La experiencia humana es, por así decirlo, su cénit. “Gobernar la ocasión”, un principio barroco, exigía fijar un territorio, escribir una historia, dibujar unos mapas, medir el cielo, contar a los habitantes, cobrar impuestos e imponer un monopolio del orden. La herencia de la monarquía hispana, con su forzoso mestizaje global barroco, era lo que existía. Sobre ella se proyectaron, con el entusiasmo de quienes creían en el progreso acelerado de la humanidad, quienes pretendían avanzar en diez años un siglo entero, gracias a la libertad ganada. Es importante recalcar, contra los que indican los estereotipos que nos estigmatizan en el imaginario global, que la investigación de enfermedades terribles (pensemos como ejemplo en la fiebre amarilla, estudiada por el español Juan Manuel de Aréjula en 1806 y develada en su modo de transmisión por el cubano Carlos Finlay en 1881), el desarrollo de ferrocarriles a alturas vertiginosas, la cartografías de sitios arqueológicos donde nadie había llegado antes o estudios de minerales desconocidos no solo no desaparecieron, sino que tuvieron continuidad en el siglo XIX post-independiente.

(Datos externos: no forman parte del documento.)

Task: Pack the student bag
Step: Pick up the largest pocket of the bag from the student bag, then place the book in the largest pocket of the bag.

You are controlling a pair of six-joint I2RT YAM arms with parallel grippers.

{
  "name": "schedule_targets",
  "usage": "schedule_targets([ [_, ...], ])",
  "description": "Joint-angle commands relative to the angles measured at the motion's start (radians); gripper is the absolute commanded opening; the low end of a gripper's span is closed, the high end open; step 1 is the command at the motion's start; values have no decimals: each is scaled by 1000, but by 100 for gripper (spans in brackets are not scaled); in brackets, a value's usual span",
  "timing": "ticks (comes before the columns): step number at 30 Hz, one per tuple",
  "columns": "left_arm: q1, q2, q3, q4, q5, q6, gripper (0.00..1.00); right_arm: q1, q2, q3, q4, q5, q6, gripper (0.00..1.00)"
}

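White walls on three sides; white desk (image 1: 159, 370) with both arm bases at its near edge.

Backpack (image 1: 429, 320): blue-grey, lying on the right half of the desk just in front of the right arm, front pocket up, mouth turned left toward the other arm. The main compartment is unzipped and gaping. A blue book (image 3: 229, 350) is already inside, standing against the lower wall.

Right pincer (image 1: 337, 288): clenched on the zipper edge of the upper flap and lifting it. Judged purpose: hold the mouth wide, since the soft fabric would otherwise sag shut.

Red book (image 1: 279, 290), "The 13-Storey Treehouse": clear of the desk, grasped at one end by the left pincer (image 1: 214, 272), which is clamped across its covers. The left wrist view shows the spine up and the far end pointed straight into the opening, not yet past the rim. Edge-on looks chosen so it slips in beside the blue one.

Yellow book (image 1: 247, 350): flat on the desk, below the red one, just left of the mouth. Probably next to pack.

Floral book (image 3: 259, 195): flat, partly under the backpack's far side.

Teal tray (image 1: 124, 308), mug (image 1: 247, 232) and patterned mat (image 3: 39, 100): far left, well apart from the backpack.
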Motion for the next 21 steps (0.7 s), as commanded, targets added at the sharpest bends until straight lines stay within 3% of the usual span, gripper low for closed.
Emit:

La ciencia post-imperial en el mundo hispano no fue una ciencia desconectada. Por el contrario, su característica fundamental fue el federalismo, la conectividad inesperada, la movilidad fundacional. Igual que los compositores de himnos patrios iban de una nación a otra en busca de oportunidades, científicos, tecnólogos, sabios e ingenieros viajaban, como nómadas del talento, de un sitio a otro. Si hacia 1850 existió una coyuntura de reencuentro entre las comunidades de científicos y técnicos de España y América -cercenada poco después, tras la guerra con Estados Unidos en 1898, durante los años veinte, hasta 1939-, tras los años setenta, las dinámicas de la conversación y las redes colaborativas resistieron, se reconvirtieron o recalificaron. Porque no existe la ciencia sin trabajo en equipo. Toda una lección para el tiempo presente.

 

Manuel Lucena Giraldo es investigador del Consejo Superior de Investigaciones Científicas (CSIC) en el Instituto de Historia del Centro de Ciencias Humanas y Sociales del CSIC, e intervendrá en las jornadas ‘200 años de ciencia compartida’ que organizan el CSIC y la Casa de América.